Renner K. Walker, left, and Corey M. Stern, associate and partner respectively in the New York offices of Levy Konigsberg | Photos courtesy of Levy Konigsberg
NEW YORK (Legal Newsline) – How many alleged victims could join a class action against Rockefeller University Hospital for allegedly covering up decades of a doctor's child sexual abuse may be indicated by the number of letters the university sent to former patients.
That's according to the lawyer suing Rockefeller University, which sent more than 1,000 letters last fall to former patients of the late Reginald Archibald, according to the class action Poppel v. Rockefeller filed Feb. 13 in U.S. District Court for the Southern District of New York.
The number of letters Rockefeller allegedly sent is conservatively estimated, says attorney Corey M. Stern, one of two attorneys who filed the class action on behalf of alleged victim Jeffrey M. Poppel.
New York Gov. Andrew M. Cuomo signing the Child Victims Act on Feb. 14 | governor.ny.gov
"It is our contention that when Rockefeller sent letters in October to at least 1,000 victims, they did so recklessly and for the nefarious purpose of getting ahead of legislation they knew would be economically treacherous for them," Stern said. "Specifically, it was clear in mid-to-late 2018 that the New York legislators were going to turn far left, and that it was likely in 2019 they would pass the Child Victims Act."

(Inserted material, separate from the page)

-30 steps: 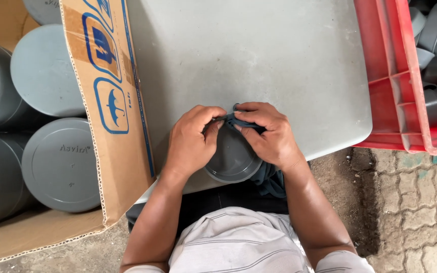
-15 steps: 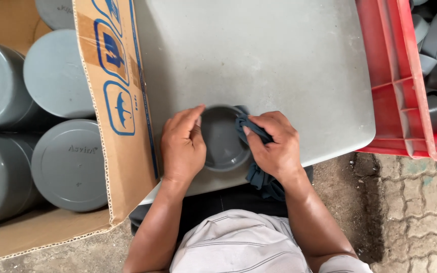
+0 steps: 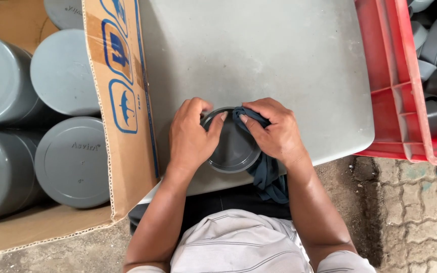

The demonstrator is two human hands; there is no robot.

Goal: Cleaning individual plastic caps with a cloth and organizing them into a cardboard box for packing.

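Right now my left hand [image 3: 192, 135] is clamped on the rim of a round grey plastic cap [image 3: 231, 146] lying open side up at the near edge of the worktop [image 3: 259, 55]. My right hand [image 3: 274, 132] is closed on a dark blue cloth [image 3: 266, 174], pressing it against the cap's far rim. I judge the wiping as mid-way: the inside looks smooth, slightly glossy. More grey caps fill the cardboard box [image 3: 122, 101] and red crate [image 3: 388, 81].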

Rockefeller University's letter "was a senseless re-victimization of folks who were sexually abused 30, 40 or 50 years ago, without any forethought as to how the letter would affect them," Stern said.
Stern, a partner in the New York offices of Levy Konigsberg, along with associate Renner K. Walker, filed the 40-page Poppel class action. Levy Konigsberg is a plaintiffs' advocacy law firm best known for work in asbestos, lead poisoning, whistleblower, medical malpractice and personal injury litigation.

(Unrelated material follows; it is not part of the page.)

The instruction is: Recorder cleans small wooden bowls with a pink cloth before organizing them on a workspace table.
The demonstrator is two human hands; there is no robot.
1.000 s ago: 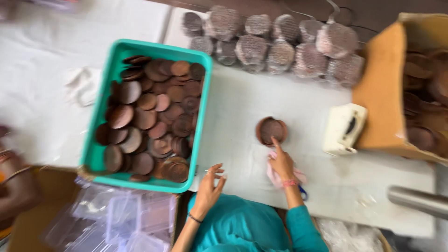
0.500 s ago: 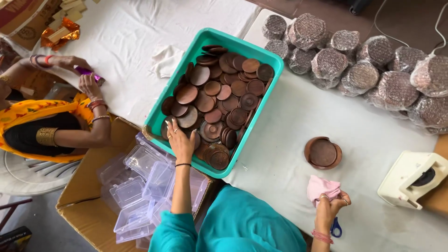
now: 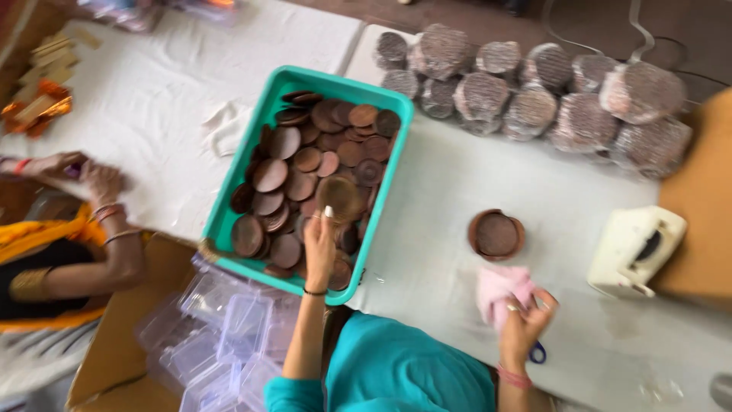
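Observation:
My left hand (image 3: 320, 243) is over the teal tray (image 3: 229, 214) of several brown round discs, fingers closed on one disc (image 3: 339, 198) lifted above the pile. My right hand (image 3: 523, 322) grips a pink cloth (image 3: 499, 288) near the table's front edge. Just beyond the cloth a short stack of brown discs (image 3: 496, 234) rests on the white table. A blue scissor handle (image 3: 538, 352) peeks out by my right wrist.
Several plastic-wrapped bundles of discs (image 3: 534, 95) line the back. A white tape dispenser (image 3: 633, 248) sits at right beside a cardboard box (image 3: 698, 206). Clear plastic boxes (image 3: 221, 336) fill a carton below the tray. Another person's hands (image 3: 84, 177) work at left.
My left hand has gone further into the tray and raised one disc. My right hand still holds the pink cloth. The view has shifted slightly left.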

Rockefeller University allegedly covered up more than four decades of sexual abuse of children by Archibald, a noted and formerly well-respected endocrinologist who stopped working at Rockefeller University Hospital in 1982. Archibald died in 2007.
Plaintiff Jeffrey Poppel, now 54 and who consented through his attorneys to be identified, alleges to have been one of Archibald's victims. Poppel alleges that Rockefeller University for years ignored allegations against Archibald but retained nude images Archibald took of child patients, including Poppel.
"As a part of its investigation and attempt to mitigate its liability, defendant Rockefeller mailed a correspondence to at least 1,000 former patients of Archibald," the Poppel class action said.
"The letter indicated that Rockefeller believed the recipient may have been the victim of inappropriate conduct by Archibald and included contact information for a lawyer and law firm - although the letter did not identify them as such, nor did the letter inform the recipients what uses their information would be put to."
The letter "reopened wounds and re-traumatized Archibald's victims, causing severe emotional distress and invading their privacy," the class action said.
"So Rockefeller thought that if it could get out in front, perhaps it could minimize losses through early settlements," Stern told Legal Newsline. "But the letter they sent didn't identify themselves as attorneys. It didn’t discuss what Rockefeller would do with information victims could provide. It didn't discuss HIPAA as part of its discussion of medical records."
The day after Stern and Walker filed the Poppel class action, New York Gov. Andrew M. Cuomo signed the Child Victims Act, a reform of New York's child sexual abuse laws that Cuomo has said is "a key component" of his 2019 Justice Agenda.
"This bill brings justice to people who were abused, and rights the wrongs that went unacknowledged and unpunished for too long," Cuomo said in a statement issued with the signing. "By signing this bill, we are saying nobody is above the law, that the cloak of authority is not impenetrable and that if you violate the law, we will find out and you will be punished and justice will be done."
The Child Victims Act, which passed unanimously in the New York state Senate in January, had languished without passage for more than a decade. That changed after dozens of adults came forward with sexual abuse allegations against Catholic priests in the Diocese of Buffalo and in other New York institutions.
The Poppel class action was only the latest in New York but that state isn't the only one to be rocked by allegations of child sexual abuse for years by people entrusted with children. One class action filed in Pittsburgh is asking the Catholic Church to admit it participated for years in a cover-up and release records it has maintained.
The Poppel lawsuit differs from the Pittsburgh class action on that point, Stern said.
"We are seeking damages," he said.
The Poppel class action says that "members of the class are so numerous that joinder of all members is impractical," but Stern said there are ways they can be identified.
"Class members will be identified through discovery," he said.
That process would include requests for production of documents, admissions interrogatories and depositions, Stern said.
"As to what happens next, my guess is the defendants will seek to dismiss the case either based on jurisdictional grounds or some other baseless theory," he said.